### Exercise requirements
Print the full set of records below, character for character and picture-free.

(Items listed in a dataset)
◇ ◇ ◇ ◇
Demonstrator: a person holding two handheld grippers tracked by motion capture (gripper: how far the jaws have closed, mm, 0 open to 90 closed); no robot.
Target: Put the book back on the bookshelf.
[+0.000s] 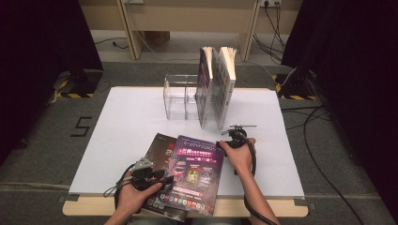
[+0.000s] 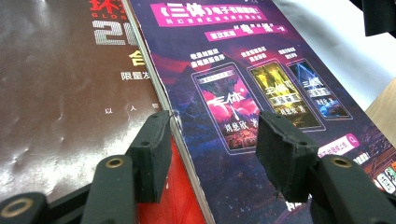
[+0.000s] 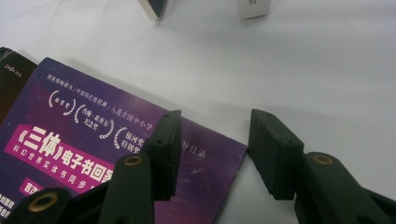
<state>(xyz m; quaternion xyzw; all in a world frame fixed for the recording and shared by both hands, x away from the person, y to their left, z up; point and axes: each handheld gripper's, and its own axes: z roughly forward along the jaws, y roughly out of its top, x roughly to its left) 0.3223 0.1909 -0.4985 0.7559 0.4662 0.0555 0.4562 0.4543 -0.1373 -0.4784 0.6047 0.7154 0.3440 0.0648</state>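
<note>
- A flat purple-covered paperback book (image 1: pixel 196 174) with pink banner lettering lies on the white sheet (image 1: pixel 126 126) that covers the counter, at about 6 o'clock on the sheet in the high view, its near end overhanging the counter's wooden front edge.
- It lies partly on top of a dark brown glossy-covered book (image 1: pixel 158 149), which shows at its 9 o'clock side.
- The left claw (image 1: pixel 165 180), held in the person's left hand (image 1: pixel 136 194), sits over the near left part of the two books, at about 7 o'clock on the sheet.
- In the left gripper view its jaws stand apart, one pad over the brown cover (image 2: pixel 60 93) and the other over the purple cover (image 2: pixel 243 88), with the purple book's left edge between them; whether the pads touch the covers cannot be told, and nothing is gripped.
- The right claw (image 1: pixel 220 145), in the person's right hand (image 1: pixel 239 154), is at the purple book's far right corner, at about 3 o'clock from the book's middle.
- In the right gripper view its jaws are wide apart: the left pad lies over the cover, the right pad over the bare white sheet, the corner of the book between them, not pinched.
- At 12 o'clock stand two upright books (image 1: pixel 216 86), leaning together beside a clear acrylic divided rack (image 1: pixel 180 98).
</note>
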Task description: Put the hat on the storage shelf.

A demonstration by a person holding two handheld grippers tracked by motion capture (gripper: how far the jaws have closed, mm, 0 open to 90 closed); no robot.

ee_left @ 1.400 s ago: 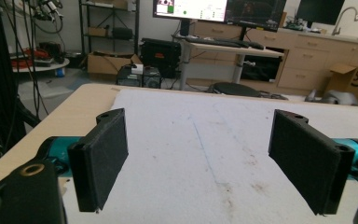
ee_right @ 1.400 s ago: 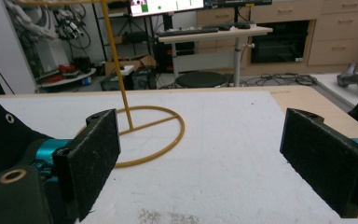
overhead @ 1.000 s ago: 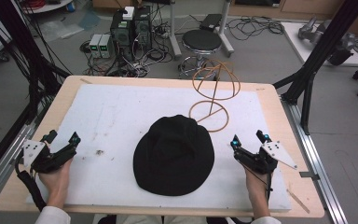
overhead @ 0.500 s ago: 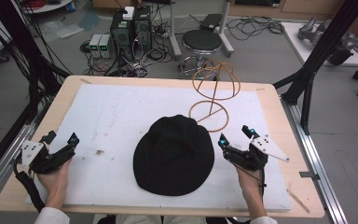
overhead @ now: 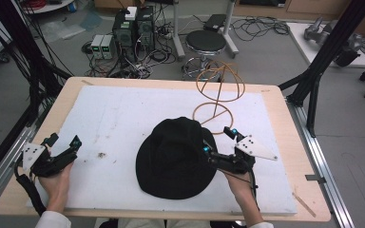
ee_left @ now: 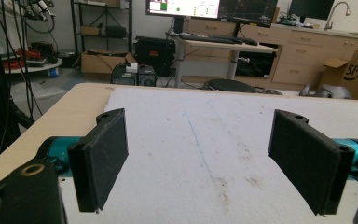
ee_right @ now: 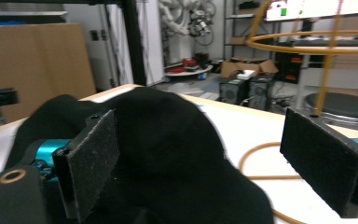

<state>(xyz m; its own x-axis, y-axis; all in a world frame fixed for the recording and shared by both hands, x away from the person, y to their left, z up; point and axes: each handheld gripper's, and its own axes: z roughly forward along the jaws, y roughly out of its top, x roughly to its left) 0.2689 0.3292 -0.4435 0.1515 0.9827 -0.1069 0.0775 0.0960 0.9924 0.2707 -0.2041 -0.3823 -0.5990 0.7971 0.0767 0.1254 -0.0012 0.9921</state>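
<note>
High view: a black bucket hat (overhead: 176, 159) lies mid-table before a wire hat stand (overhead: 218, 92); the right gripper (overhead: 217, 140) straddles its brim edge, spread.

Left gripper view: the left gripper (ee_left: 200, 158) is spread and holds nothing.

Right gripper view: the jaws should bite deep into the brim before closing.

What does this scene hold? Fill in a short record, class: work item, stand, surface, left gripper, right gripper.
work item: black hat, lying on the mat
stand: orange wire stand, behind the hat
surface: white mat on a wooden table
left gripper: open, apart from the hat
right gripper: open, at the hat's right edge
</note>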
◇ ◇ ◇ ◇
### Written answer
Demonstrator: a person holding two handheld grippers tracked by motion capture (gripper: how far the jaws have closed, mm, 0 open to 90 closed); no robot.
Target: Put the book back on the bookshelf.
[+0.000s] 
[+0.000s] 
[+0.000s] 
<state>(xyz m; quaternion xyzw; all in a world frame fixed for the recording and shared by both hands, x away from the person, y to their left, z up; point and axes: each handheld gripper's, and its own axes: z roughly forward along the jaws, y roughly out of its top, x roughly to its left) 0.3223 0.1909 -0.4985 0.7559 0.4662 0.0555 0.4562 0.4543 -0.1373 -0.4784 0.6047 0.7154 0.3440 0.0648</state>
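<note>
- A flat purple-covered paperback book (image 1: pixel 196 174) with pink banner lettering lies on the white sheet (image 1: pixel 126 126) that covers the counter, at about 6 o'clock on the sheet in the high view, its near end overhanging the counter's wooden front edge.
- It lies partly on top of a dark brown glossy-covered book (image 1: pixel 158 149), which shows at its 9 o'clock side.
- The left claw (image 1: pixel 165 180), held in the person's left hand (image 1: pixel 136 194), sits over the near left part of the two books, at about 7 o'clock on the sheet.
- In the left gripper view its jaws stand apart, one pad over the brown cover (image 2: pixel 60 93) and the other over the purple cover (image 2: pixel 243 88), with the purple book's left edge between them; whether the pads touch the covers cannot be told, and nothing is gripped.
- The right claw (image 1: pixel 220 145), in the person's right hand (image 1: pixel 239 154), is at the purple book's far right corner, at about 3 o'clock from the book's middle.
- In the right gripper view its jaws are wide apart: the left pad lies over the cover, the right pad over the bare white sheet, the corner of the book between them, not pinched.
- At 12 o'clock stand two upright books (image 1: pixel 216 86), leaning together beside a clear acrylic divided rack (image 1: pixel 180 98).
</note>
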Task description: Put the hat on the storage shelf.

A demonstration by a person holding two handheld grippers tracked by motion capture (gripper: how far the jaws have closed, mm, 0 open to 90 closed); no robot.

ee_left @ 1.400 s ago: 
ee_right @ 1.400 s ago: 
overhead @ 1.000 s ago: 
overhead @ 0.500 s ago: 
overhead @ now: 
ee_left @ now: 
ee_right @ now: 

<state>(xyz m; its own x-axis, y-axis; all in a world frame fixed for the recording and shared by both hands, x away from the person, y to their left, z up; point and axes: each handheld gripper's, and its own axes: z roughly forward along the jaws, y roughly out of its top, x roughly to its left) 0.2689 0.3292 -0.4435 0.1515 0.9827 -0.1069 0.0775 0.0960 0.9924 0.2707 -0.2041 -0.3823 -0.5990 0.7971 0.0767 0.1254 -0.0012 0.9921</state>
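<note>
High view: a black bucket hat (overhead: 176, 159) lies mid-table before a wire hat stand (overhead: 218, 92); the right gripper (overhead: 217, 140) straddles its brim edge, spread.

Left gripper view: the left gripper (ee_left: 200, 158) is spread and holds nothing.

Right gripper view: the jaws should bite deep into the brim before closing.

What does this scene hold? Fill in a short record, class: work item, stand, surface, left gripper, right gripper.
work item: black hat, lying on the mat
stand: orange wire stand, behind the hat
surface: white mat on a wooden table
left gripper: open, apart from the hat
right gripper: open, at the hat's right edge
</note>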

An answer has been given, and the exercise is complete.